** TASK TO CARRY OUT **
Here is the listing. Report each line in it that contains the string "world".

=== DATASET EXTRACT ===

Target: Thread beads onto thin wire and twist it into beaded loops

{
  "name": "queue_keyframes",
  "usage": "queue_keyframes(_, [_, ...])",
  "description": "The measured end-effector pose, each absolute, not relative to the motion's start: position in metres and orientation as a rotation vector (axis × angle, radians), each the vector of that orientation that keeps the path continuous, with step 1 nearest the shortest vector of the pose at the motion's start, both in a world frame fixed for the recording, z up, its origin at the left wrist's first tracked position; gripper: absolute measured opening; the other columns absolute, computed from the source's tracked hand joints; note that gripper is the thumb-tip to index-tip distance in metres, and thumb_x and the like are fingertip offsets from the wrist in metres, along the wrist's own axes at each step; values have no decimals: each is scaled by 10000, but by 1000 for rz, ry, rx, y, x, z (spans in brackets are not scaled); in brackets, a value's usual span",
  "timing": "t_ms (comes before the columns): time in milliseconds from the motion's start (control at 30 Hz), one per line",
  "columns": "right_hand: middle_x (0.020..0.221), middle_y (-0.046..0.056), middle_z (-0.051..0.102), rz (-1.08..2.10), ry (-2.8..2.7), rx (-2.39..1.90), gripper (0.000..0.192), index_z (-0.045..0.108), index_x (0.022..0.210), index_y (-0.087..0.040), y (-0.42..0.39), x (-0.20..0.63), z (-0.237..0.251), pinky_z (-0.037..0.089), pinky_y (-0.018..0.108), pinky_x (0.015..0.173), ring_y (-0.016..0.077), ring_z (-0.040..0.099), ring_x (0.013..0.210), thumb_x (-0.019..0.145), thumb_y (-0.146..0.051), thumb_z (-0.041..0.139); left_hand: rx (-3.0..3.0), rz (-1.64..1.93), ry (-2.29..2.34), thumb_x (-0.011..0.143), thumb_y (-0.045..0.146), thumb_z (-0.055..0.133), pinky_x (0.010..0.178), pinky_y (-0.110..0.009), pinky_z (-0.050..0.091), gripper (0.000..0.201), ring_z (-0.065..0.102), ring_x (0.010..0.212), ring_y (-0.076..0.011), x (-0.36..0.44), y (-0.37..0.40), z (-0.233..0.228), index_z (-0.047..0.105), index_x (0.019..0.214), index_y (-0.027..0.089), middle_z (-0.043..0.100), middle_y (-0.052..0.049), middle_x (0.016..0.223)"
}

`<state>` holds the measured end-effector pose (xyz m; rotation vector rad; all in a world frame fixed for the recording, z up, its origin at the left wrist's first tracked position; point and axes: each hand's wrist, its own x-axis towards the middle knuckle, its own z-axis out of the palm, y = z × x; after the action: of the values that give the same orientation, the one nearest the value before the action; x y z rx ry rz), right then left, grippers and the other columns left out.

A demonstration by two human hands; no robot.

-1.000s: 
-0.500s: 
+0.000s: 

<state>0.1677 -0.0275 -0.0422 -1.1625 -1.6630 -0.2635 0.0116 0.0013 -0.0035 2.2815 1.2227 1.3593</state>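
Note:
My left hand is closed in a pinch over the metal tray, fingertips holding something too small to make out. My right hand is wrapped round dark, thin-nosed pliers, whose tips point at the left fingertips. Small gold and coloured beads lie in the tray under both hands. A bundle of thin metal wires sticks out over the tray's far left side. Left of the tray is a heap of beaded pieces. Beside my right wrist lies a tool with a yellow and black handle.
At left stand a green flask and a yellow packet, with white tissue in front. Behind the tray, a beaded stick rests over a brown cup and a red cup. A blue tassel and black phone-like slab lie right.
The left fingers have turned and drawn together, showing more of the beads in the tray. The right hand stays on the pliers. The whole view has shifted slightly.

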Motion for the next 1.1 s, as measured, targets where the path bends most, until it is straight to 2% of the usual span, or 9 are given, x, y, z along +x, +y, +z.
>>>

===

** RESPONSE **
  "description": "The measured end-effector pose, each absolute, not relative to the motion's start: position in metres and orientation as a rotation vector (axis × angle, radians), each the vector of that orientation that keeps the path continuous, with step 1 nearest the shortest vector of the pose at the motion's start, both in a world frame fixed for the recording, z up, its origin at the left wrist's first tracked position; gripper: absolute measured opening; the other columns absolute, computed from the source's tracked hand joints; note that gripper is the thumb-tip to index-tip distance in metres, and thumb_x and the like are fingertip offsets from the wrist in metres, along the wrist's own axes at each step; values have no decimals: each is scaled by 10000, but by 1000 for rz, ry, rx, y, x, z (spans in brackets are not scaled); in brackets, a value's usual span",
`<state>` holds the measured end-effector pose (xyz m; rotation vector rad; all in a world frame fixed for the recording, z up, its origin at the left wrist's first tracked position; point and axes: each hand's wrist, its own x-axis towards the middle knuckle, its own z-axis out of the palm, y = z × x; after the action: of the values that give the same orientation, the one nearest the value before the action; x y z rx ry rz), right then left, grippers and the other columns left out.

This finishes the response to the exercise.